Tawa kami pun mereda “apa masih ada
keperluan lagi nih pak?” tanyaku.
“tidak ada semua sudah selesai”
“Kalau begitu saya pulang dulu” ia hanya mengangguk seakan mengatakan
‘silahkan!’. Namun saat aku berbalik menghadap pintu keluar, “Oh, iya...
menurutku kau cukup manis”aku berpura-pura tidak mendengar kata terakhirnya itu
dan langsung keluar ruangan.
Manis? Oh sekali lagi aku tersipu, apa yang baru saja ia katakan aku ini
manis. Oh tunggu dulu, aku tak mau jatuh ke lubang yang sama.
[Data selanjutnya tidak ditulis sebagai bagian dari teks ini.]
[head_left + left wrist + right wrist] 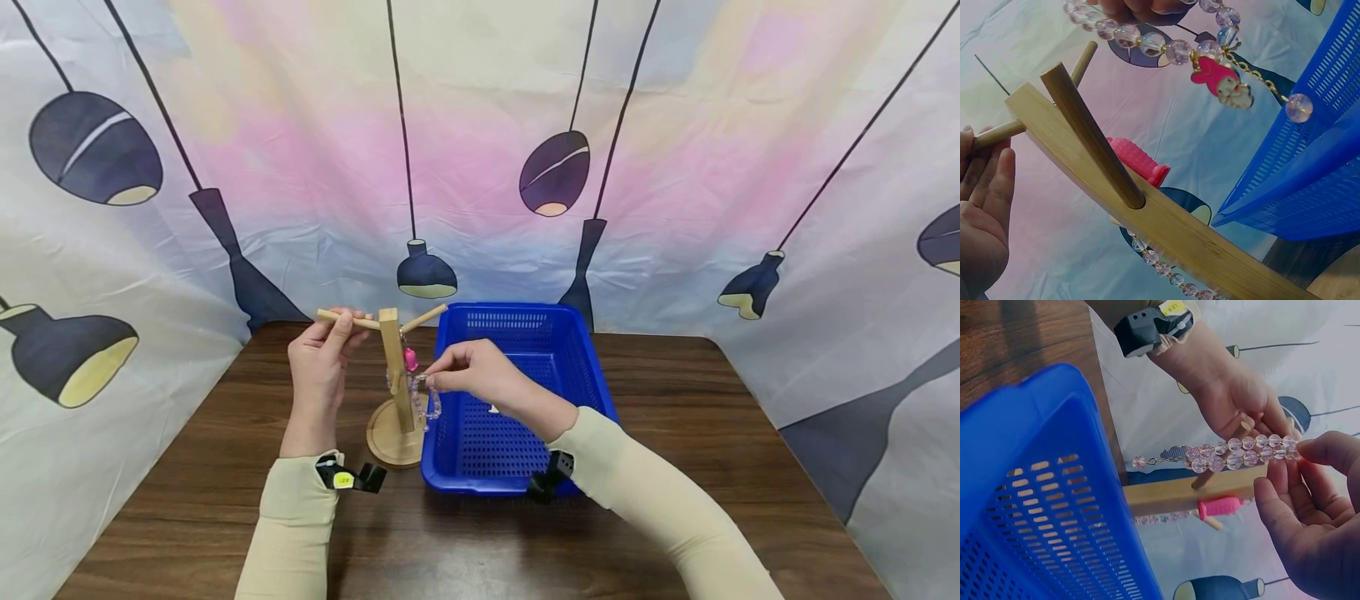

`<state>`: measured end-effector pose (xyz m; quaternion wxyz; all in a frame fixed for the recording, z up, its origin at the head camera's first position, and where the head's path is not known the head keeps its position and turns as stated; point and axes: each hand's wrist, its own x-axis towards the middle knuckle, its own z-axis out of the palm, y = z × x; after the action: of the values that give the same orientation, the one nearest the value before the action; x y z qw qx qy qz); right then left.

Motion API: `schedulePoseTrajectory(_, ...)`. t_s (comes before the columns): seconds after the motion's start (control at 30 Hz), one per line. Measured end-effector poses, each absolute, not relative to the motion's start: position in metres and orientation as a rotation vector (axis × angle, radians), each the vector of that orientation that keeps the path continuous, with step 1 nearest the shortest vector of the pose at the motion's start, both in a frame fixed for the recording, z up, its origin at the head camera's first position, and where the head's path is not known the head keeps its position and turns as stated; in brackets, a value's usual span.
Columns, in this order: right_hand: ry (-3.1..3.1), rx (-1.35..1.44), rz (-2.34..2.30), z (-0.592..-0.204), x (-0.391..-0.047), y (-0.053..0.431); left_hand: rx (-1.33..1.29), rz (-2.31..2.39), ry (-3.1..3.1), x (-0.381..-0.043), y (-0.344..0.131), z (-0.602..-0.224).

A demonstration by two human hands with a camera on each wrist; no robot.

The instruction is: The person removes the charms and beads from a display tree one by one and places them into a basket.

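A wooden jewelry stand [395, 358] with pegs rises from a round base [386, 442]. My left hand [318, 367] grips one of its upper pegs [1000, 133] between thumb and fingers. Between thumb and fingertips, my right hand [480, 375] pinches a bracelet [1235, 461] of clear pink beads close to the stand. From that bracelet hang a pink-and-white character charm [1225, 84] and a short chain ending in a bead [1299, 107]. A pink pendant [1138, 161] and another beaded bracelet [1163, 269] hang on the stand's far side, partly hidden by the post.
To the right of the stand, a blue plastic basket [487, 483] stands on the brown wooden table [675, 467], its rim close to the stand's base. A small white item [493, 409] lies inside it. A cloth backdrop [487, 167] printed with lamps hangs behind the table.
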<state>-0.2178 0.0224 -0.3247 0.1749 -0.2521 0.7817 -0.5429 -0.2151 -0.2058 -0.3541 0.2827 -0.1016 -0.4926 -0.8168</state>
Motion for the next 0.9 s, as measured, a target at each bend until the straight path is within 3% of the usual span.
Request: schedulePoseTrajectory(0.9,2.228,-0.536,-1.573,-0.35,-0.25,0.058,-0.243,-2.198,-1.309,-0.214,-0.205,-0.354)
Kalau saja ia
melihat wajahku yang sekarang, tentu tawanya akan pecah lagi, mungkin lebih
keras dari sebelumnya. Lagipula ia bilang ‘cukup’, itu artinya mendapat nilai
‘C’ dan bahkan itu belum mencapai satandar kelulusan (setidaknya untuk Kurkulum
2013).
Aku berjalan di atas koridor. Untuk menuju ke pintu gerbang depan sekolah,
aku harus melewati depan perpustakaan. Aku sama sekali tak punya niat untuk
singgah atau sekadar mengintip untuk memastikan kebenaran surat itu. Tapi, apa
yang ku liahat di depan perpustakaan sangat mengejutkan. Sepasang bibir yang
menyunggingka senyum berdiri di depan pintu perpustakaan sekolah. ‘Apa ia
menunggu ku?’ Tapi setelah melihat dia, aku mengabaikannya seolah sama sekali
tak melihat apa-apa. Dan langsung pulang kerumah.